- [WHAT IS EXPECTED]
Within the entries below, the lines from the one with "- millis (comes" through the one with "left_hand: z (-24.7" are to be set down exactly, both ends kept.

- [RECORDS PROVIDED]
--*--

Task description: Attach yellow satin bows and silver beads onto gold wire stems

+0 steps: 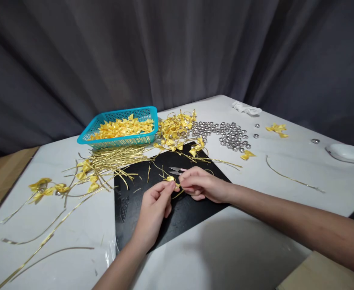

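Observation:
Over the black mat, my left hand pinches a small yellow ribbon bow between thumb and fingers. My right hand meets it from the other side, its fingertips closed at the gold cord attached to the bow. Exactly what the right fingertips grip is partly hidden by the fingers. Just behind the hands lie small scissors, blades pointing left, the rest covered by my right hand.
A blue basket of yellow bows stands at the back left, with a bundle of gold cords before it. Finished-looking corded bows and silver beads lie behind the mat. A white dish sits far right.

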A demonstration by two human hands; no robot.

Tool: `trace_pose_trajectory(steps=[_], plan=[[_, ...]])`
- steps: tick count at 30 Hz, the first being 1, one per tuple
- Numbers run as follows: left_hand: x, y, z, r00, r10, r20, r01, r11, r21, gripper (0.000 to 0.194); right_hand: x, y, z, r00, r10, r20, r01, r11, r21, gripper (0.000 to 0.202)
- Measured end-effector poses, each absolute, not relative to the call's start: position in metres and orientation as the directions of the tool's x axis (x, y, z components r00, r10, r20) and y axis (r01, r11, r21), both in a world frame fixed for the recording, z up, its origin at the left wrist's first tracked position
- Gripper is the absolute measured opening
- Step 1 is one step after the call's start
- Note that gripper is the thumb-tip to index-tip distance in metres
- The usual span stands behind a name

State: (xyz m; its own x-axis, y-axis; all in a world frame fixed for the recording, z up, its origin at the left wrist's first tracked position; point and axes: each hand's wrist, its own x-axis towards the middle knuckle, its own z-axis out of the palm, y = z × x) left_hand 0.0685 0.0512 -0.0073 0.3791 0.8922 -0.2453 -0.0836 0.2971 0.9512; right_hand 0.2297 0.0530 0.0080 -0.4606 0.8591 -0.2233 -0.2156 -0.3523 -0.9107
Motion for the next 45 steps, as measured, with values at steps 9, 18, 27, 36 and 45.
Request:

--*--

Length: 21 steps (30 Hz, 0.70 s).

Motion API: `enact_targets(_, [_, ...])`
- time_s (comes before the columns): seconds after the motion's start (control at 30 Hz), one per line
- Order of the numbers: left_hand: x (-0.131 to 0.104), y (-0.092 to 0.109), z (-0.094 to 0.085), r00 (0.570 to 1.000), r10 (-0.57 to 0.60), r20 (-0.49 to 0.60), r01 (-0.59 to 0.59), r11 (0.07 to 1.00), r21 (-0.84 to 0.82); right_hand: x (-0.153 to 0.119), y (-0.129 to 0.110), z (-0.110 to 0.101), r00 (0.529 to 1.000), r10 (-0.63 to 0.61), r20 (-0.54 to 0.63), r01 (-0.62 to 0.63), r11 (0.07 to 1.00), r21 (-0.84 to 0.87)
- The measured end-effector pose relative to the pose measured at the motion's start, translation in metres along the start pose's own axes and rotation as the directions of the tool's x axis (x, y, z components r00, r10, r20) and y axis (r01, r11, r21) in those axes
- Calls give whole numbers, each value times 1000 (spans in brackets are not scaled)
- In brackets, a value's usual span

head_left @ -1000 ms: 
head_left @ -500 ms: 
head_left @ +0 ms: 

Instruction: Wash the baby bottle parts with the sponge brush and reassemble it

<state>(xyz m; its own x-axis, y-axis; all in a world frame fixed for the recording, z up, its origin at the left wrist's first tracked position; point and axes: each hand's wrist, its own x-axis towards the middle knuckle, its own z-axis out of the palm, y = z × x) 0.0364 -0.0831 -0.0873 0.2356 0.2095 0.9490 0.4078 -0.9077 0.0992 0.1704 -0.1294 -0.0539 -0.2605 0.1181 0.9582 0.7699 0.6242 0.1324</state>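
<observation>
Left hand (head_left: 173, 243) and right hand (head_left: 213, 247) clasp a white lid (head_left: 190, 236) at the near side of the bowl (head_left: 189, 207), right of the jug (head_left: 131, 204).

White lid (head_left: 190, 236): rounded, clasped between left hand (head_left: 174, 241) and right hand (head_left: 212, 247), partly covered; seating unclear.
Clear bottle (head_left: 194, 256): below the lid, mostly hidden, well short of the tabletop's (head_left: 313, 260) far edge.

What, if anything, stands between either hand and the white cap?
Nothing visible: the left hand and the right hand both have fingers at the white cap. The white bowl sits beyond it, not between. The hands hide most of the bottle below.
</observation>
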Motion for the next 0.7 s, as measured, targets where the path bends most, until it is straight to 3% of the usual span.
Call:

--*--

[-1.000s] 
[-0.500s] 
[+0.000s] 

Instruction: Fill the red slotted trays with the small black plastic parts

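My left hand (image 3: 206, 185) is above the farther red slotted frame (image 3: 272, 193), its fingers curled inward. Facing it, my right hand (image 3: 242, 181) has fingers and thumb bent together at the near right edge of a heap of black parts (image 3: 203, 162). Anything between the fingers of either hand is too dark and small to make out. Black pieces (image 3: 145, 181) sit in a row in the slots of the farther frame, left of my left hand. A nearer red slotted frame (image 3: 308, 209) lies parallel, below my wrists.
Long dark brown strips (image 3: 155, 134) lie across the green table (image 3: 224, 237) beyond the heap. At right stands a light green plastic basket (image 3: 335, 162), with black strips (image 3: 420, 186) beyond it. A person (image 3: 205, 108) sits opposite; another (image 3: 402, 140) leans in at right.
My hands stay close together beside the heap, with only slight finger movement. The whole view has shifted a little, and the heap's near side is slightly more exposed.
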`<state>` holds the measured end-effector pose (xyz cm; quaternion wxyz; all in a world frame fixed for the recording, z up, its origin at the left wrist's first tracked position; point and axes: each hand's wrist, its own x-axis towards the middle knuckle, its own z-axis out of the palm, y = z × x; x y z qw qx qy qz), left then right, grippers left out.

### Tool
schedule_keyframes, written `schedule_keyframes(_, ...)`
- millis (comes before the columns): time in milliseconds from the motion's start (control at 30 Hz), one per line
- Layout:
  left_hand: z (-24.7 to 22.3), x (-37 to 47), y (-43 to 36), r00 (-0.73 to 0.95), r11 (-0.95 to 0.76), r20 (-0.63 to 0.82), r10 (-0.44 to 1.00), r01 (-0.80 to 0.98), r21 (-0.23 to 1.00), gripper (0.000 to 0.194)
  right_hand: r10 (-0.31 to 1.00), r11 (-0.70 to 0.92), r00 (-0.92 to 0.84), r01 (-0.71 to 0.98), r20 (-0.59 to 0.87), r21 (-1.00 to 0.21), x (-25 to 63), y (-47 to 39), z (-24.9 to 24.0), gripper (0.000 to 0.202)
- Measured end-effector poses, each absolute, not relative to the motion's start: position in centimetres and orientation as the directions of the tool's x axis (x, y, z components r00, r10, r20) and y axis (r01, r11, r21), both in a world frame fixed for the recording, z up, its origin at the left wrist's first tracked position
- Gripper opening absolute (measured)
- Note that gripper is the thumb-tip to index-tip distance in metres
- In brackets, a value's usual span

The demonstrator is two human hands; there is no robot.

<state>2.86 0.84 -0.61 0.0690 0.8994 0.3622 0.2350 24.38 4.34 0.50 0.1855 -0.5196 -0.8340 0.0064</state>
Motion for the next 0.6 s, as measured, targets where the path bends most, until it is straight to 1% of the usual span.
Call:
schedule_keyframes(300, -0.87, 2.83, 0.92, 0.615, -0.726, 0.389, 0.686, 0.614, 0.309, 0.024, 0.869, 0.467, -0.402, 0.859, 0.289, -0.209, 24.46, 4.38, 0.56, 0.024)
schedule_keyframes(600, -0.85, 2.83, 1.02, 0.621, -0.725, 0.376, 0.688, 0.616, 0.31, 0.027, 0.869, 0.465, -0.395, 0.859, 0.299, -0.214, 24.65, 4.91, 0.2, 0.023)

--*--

- [FINAL ANSWER]
- millis (comes before the columns): time in milliseconds from the motion's start (control at 30 Hz), one per line
- Layout:
  left_hand: z (-24.7 to 22.3), x (-37 to 47), y (-43 to 36), r00 (-0.73 to 0.95), r11 (-0.95 to 0.76), r20 (-0.63 to 0.82), r10 (-0.44 to 1.00), r01 (-0.80 to 0.98), r21 (-0.23 to 1.00), gripper (0.000 to 0.194)

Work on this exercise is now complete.